Forum Moderators: DixonJones

Message Too Old, No Replies

logs not showing full url of a cgi request

         

Frank_Rizzo

11:14 pm on Sep 16, 2002 (gmt 0)

WebmasterWorld Senior Member 10+ Year Member



I have a searchable database, thus, the log files show lines similar to

[mysite.com...]

but recently my log files are full of hundreds of:

[mysite.com...]
[mysite.com...]
[mysite.com...]

etc.

This goes on for about half hour with hundreds of lines like that. I'm suspecting that the person is trying to run a script to get all the records in a batch.

But if he was doing this wouldnt I see:

[mysite.com...]
[mysite.com...]
.
.
.
[mysite.com...]

Can the client like cloak the environment variables?

I also notice he's using .NET - the UA shows .NET CLR 1.0.3705. But thats probably nothing significant.

andreasfriedrich

9:59 pm on Sep 17, 2002 (gmt 0)

WebmasterWorld Senior Member 10+ Year Member



Can the client like cloak the environment variables?

Not without hacking into your computer.

What does your script do when there are no meaningful parameter passed?

If you use CGI.pm

$value = $q->param('name');
will return the value of the parameter name regardless whether it was POSTed or GETed to the script.
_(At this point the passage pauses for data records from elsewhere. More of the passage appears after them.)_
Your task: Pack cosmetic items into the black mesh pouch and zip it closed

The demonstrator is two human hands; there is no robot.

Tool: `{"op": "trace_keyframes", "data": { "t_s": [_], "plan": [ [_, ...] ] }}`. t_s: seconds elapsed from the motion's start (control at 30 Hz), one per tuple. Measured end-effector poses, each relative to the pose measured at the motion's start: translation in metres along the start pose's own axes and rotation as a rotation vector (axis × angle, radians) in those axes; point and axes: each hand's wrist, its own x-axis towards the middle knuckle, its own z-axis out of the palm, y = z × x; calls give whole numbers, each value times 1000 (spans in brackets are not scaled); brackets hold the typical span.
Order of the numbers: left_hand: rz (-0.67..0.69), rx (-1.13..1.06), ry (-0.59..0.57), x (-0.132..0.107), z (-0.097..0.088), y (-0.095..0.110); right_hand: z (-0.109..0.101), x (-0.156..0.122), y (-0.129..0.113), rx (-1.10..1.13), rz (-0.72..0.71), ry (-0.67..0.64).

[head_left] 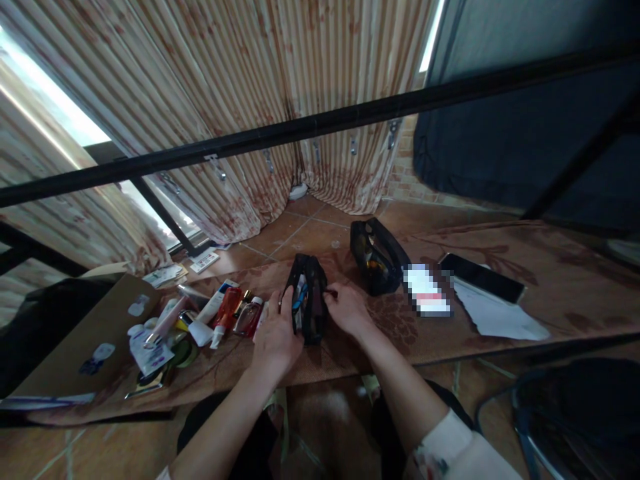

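Black pouch [316, 310] stands open on the patterned surface [350, 363]. My left hand [277, 337] lies against its left side, whether gripping I cannot tell; my right hand [346, 308] pinches narrowly at its right edge.

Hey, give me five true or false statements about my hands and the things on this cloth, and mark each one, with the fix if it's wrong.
1. The left hand and the right hand are both at the open pouch. True.
2. The right hand is inside a shoe. False: its fingers are at the right edge of the open pouch.
3. Something blue shows inside the open pouch. True.
4. A dark phone lies partly over white paper. True.
5. The dark phone lies to the left of the left hand. False: it lies off to the right; a red bottle is on the left.
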Motion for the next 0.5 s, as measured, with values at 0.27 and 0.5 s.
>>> {"op": "trace_keyframes", "data": {
  "t_s": [0.27,0.5],
  "plan": [
    [-35,-69,200,-3,-6,-5,-3,-4,0,10,-32,4],
    [-14,-117,228,-9,-8,-4,1,-6,-7,0,-48,-17]
  ]
}}
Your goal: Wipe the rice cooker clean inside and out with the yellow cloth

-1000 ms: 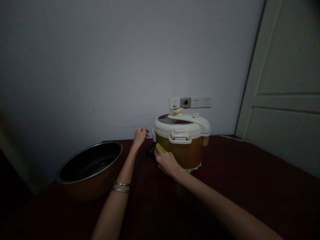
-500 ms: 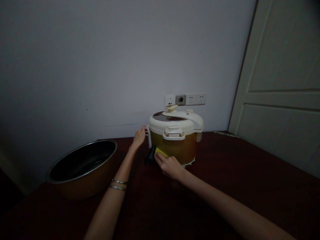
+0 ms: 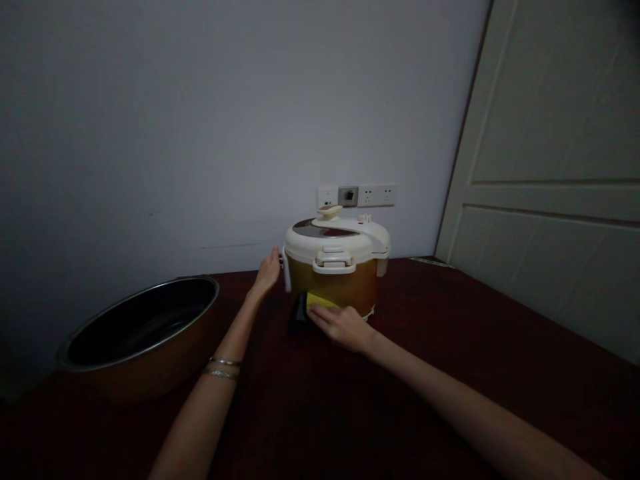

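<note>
An electric pressure cooker (image 3: 363, 283) with a cream lid and a gold-brown body stands on the dark red table. At its left side my left hand (image 3: 269, 270) is closed around what looks like the cooker's side handle (image 3: 282, 259); the fingers are partly hidden. My right hand (image 3: 345, 327) pinches a yellow cloth or sponge (image 3: 320, 301) against the lower front of the body. Next to the yellow piece is a black part (image 3: 299, 311); I cannot tell whether it belongs to the cooker or the cloth.
A large dark-lined basin (image 3: 143, 367) with a metal rim stands on the table (image 3: 400, 400) left of my left arm. Behind the cooker, wall sockets (image 3: 377, 195) sit low on the pale wall. A panelled door (image 3: 550, 253) is at the right.
The whole view has shifted, so the cooker and basin appear farther left. My right hand has slid slightly rightward along the cooker with the yellow piece. My left hand stays at the cooker's side.
</note>
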The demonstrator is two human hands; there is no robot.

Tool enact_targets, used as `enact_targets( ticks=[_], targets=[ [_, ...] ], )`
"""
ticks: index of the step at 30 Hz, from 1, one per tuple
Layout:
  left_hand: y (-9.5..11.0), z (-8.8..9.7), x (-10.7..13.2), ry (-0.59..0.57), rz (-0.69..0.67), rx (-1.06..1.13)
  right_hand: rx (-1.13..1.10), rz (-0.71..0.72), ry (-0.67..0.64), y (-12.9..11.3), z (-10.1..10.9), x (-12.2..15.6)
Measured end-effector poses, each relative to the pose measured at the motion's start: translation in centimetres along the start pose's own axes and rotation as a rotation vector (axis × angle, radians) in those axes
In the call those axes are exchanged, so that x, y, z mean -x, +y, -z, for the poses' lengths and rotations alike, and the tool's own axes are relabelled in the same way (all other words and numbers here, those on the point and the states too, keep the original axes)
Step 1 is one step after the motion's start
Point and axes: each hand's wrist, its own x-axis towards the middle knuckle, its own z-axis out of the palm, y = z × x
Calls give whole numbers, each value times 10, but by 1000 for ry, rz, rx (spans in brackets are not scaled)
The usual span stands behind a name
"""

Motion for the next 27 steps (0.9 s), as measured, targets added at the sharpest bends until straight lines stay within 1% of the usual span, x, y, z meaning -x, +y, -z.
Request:
enact_targets(
  ticks=[3, 5, 7, 9, 10, 12, 13, 14, 16, 19, 21, 22, 24, 27],
  targets=[
    [-1, 1, 0, -27, -11, 16, 45, -103, 129, 21, 30, -13],
    [-1, 1, 1, -38, -14, 26, 66, -91, 185, 28, 34, -15],
    [-2, 2, 1, -41, -16, 33, 63, 9, 203, 24, 23, -10],
    [-2, 2, 2, -41, -22, 40, 61, 123, 181, 14, 3, -1],
    [-2, 2, 2, -43, -28, 45, 65, 158, 161, 8, -7, 4],
    [-2, 2, 3, -47, -44, 51, 69, 181, 119, 0, -19, 10],
    [-3, 2, 3, -48, -52, 52, 68, 173, 105, -1, -19, 10],
    [-3, 2, 3, -47, -58, 51, 63, 156, 99, 0, -16, 9],
    [-3, 1, 3, -44, -62, 49, 52, 100, 119, 9, -1, 3],
    [-5, 2, 1, -51, -58, 43, 50, -16, 199, 27, 25, -7],
    [-5, 3, 1, -61, -58, 42, 45, -46, 244, 34, 30, -8],
    [-5, 3, 1, -65, -58, 43, 38, -30, 256, 34, 26, -6],
    [-5, 4, 2, -69, -58, 47, 22, 46, 246, 28, 11, 2],
    [-3, 4, 3, -59, -54, 48, 10, 141, 146, 10, -18, 16]
  ],
)
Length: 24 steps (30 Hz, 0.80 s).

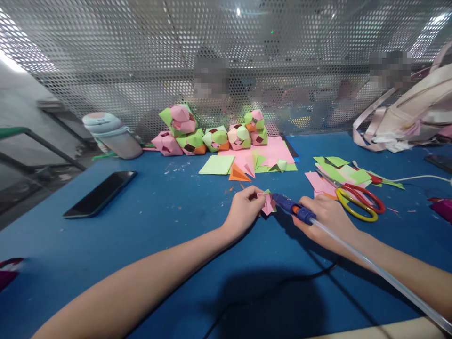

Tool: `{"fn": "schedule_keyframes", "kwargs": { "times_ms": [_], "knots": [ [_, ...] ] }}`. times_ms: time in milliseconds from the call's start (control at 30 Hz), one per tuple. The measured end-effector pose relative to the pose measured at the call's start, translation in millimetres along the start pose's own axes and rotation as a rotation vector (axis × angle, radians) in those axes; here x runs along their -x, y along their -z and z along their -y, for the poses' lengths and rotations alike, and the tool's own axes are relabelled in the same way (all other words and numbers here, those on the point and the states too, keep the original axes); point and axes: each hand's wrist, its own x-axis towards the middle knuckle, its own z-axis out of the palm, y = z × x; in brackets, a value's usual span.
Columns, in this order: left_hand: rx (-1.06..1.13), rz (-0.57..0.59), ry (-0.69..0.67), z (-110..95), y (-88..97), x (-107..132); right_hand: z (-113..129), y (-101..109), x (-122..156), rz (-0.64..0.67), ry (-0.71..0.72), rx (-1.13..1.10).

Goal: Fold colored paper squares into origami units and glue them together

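The left hand (243, 207) pinches a small folded paper piece (267, 203), pink with some green, between thumb and fingers, a little above the blue table (169, 197) and right of the middle. The right hand (326, 221) is wrapped around a blue glue gun (300, 212), whose tip points left at the paper piece; whether the two touch, I cannot tell. A long, clear glue stick (370, 268) runs from the back of the gun over the right forearm, and a black cord (293, 278) lies on the table nearer the person. Just beyond the right hand, scissors (341, 194) with red and yellow handles rest by pink and green paper scraps (342, 175). Farther back, ahead of the left hand, are an orange folded piece (239, 174), a green stack of paper (217, 165) and pink sheets (275, 147). Behind these, pink, green and orange paper balls (215, 138) sit in a row, with one more on top at each end, before a metal mesh screen (141, 70). On the left are a phone (102, 194) and a tilted cup (118, 139); at far right, a pale bag (416, 108)
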Motion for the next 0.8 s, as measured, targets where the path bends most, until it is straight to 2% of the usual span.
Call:
{"fn": "schedule_keyframes", "kwargs": {
  "times_ms": [800],
  "knots": [
    [0.028,0.003,-0.005,0.1,-1.5,0.2,1.3,2.2,-0.9,-0.003,0.011,-0.055]
  ]
}}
If you want to make sure to get only parameters set in the URL you need to use
$value = $q->url_param('name');

Have a look at the section on Mixing POST and URL Parameters in the CGI.pm documentation [stein.cshl.org].

c3oc3o

11:35 pm on Sep 17, 2002 (gmt 0)

10+ Year Member



Well, if the data is POSTed (<form method="POST">), it doesn't show up in the log files, correct?
Of course you can't hide the variables for the script itself (in which case they would be useless anyways), but the log file wouldn't see them.

andreasfriedrich

11:56 pm on Sep 17, 2002 (gmt 0)

WebmasterWorld Senior Member 10+ Year Member



Well, if the data is POSTed (<form method="POST">), it doesn't show up in the log files, correct?

Yes.

As I understand the original post the problem was that a certain script was requested repeatedly apparently to get all the records. But that wouldn´t work as pointed out because there are no parameters recorded in the logs.

My point was to show a way how sb could have achieved the suspected aim of retrieving the records without having the parameter show up in the logs.

I do not understand why one would want to hide the variables for the script itself or what you are getting at with that sentence.

I neither said nor implied that the parameter would be hidden from the script. In fact I pointed out how such a "hidden" (in the logs to be perfectly clear) paramter could still be used.

Frank_Rizzo

8:27 am on Sep 18, 2002 (gmt 0)

WebmasterWorld Senior Member 10+ Year Member



I'm using the passing variables with href method:

---------------
choose a sportsperson

<a href="/cgi-bin/searchdata.pl?record=1?sport=football">Joe Montana</a>
<a href="/cgi-bin/searchdata.pl?record=2"&sport=basketball>Magic Johnson</a>
----------------

The searchdata.pl script

$record = param('record');
$sport = param('sport');

In the logs I usually see the parameters. But not with the guy who must be trawling the data. I'm wondering if he has a script on his own site or offline which is not displaying the variables.

andreasfriedrich

12:29 pm on Sep 18, 2002 (gmt 0)

WebmasterWorld Senior Member 10+ Year Member



From the code snippet you posted it becomes quite clear that POSTing the parameter values will work as well as GETing them.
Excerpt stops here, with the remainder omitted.